The actor-model rust-libp2p bridge introduced in #789 bounds the
per-network swarm command channel to 1024 slots and drains 32 commands
per event-loop tick. On devnet-4 this saturates under steady-state
validator load: ~5 commands/min/node are silently dropped via try_send,
which causes our own attestations and outbound req-resp parent fetches
to never reach the wire — observable as multiple competing fork-choice
branches and persistent head-lag.

To make matters worse the node-level publish path logged
'published attestation/block to network' unconditionally even when the
underlying try_send returned Err(Full), so operators couldn't tell from
the logs that anything had been dropped.

This change addresses both problems with the smallest reasonable diff:

Rust (rust/libp2p-glue/src/lib.rs):
- SWARM_COMMAND_CHANNEL_CAPACITY: 1024 -> 8192 (~8x headroom for the
  same workload, still bounded).
- MAX_SWARM_COMMANDS_PER_TICK: 32 -> 256 to actually drain the new
  headroom without monopolizing the executor.
- publish_msg_to_rust_bridge now returns bool (true on enqueue, false
  when the command was dropped). Returns false for null topic and for
  uninitialized / full / closed channels.
- Added two regression tests covering the new return contract.

Zig:
- Threaded the bool return up through GossipSub.publishFn, NetworkBackend.publish
  and Node.publishBlock / publishAttestation / publishAggregation.
- The 'published … to network' info log only fires when the backend
  accepted the publish; otherwise we emit a 'failed to publish …
  (backend dropped publish)' warn line so the situation is visible in
  Loki and to operators.
- Mock backend returns true unconditionally (synchronous, no command
  channel) and the existing mock test asserts it.
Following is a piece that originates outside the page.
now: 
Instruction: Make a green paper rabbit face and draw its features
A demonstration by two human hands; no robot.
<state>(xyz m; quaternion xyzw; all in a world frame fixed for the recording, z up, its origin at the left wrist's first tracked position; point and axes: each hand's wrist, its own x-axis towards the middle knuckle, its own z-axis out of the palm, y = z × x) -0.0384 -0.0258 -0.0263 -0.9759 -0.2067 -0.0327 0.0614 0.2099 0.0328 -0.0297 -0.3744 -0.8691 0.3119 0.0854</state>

This does not introduce a new metric or change the FFI ABI for any
other call (only publish_msg_to_rust_bridge changes its return type
from void to bool); follow-up work tracked in #808 for the metric and
priority queue between own-publishes vs. forwarded gossip.

Refs: #808
Refs: #789
@ch4r10t33r
Copy link
Copy Markdown
Contributor

Quick review — flagging edge cases before merge:

  1. send_rpc_request not threaded. rust-bridge: swarm command channel saturating under devnet-4 load — silent attestation/reqresp drops causing fork-choice divergence #808 names req-resp drops as half the fork-choice divergence; this PR only fixes publish_msg_to_rust_bridge. send_rpc_request still drops silently with request_id == 0 and no caller audit.
  2. Drop branch untested on Zig side. mock.zig::publish returns true unconditionally → new else arms in publishBlock / publishAttestation / publishAggregation have no test coverage. Suggest a force_drop knob on the mock.
  3. No saturation test on Rust side. Both new tests cover null-topic / uninitialized; neither exercises the actual full-channel path. Please add: pause drainer, push 8193 commands, assert last returns false.
  4. No metric. Without zeam_libp2p_swarm_command_dropped_total we can't verify the capacity bump is actually sufficient on devnet-4 post-merge — Loki grep is the only signal. Strong preference to land the counter here or immediately after.
  5. 8192 sized by anecdote. "1.5× peak oversubscription → 8× headroom" is steady-state math; burst peak unknown. Tied to (4).
  6. Full vs Closed collapsed to same false. Future retry policy will need them split; doing it now avoids changing the warn-line contract later.
  7. Local-chain vs network divergence persists on drop. chain.onBlockFollowup / onGossipAggregatedAttestation run regardless of publish bool — message is in local fork-choice but never gossiped, no retry path. Visibility improved, divergence not resolved.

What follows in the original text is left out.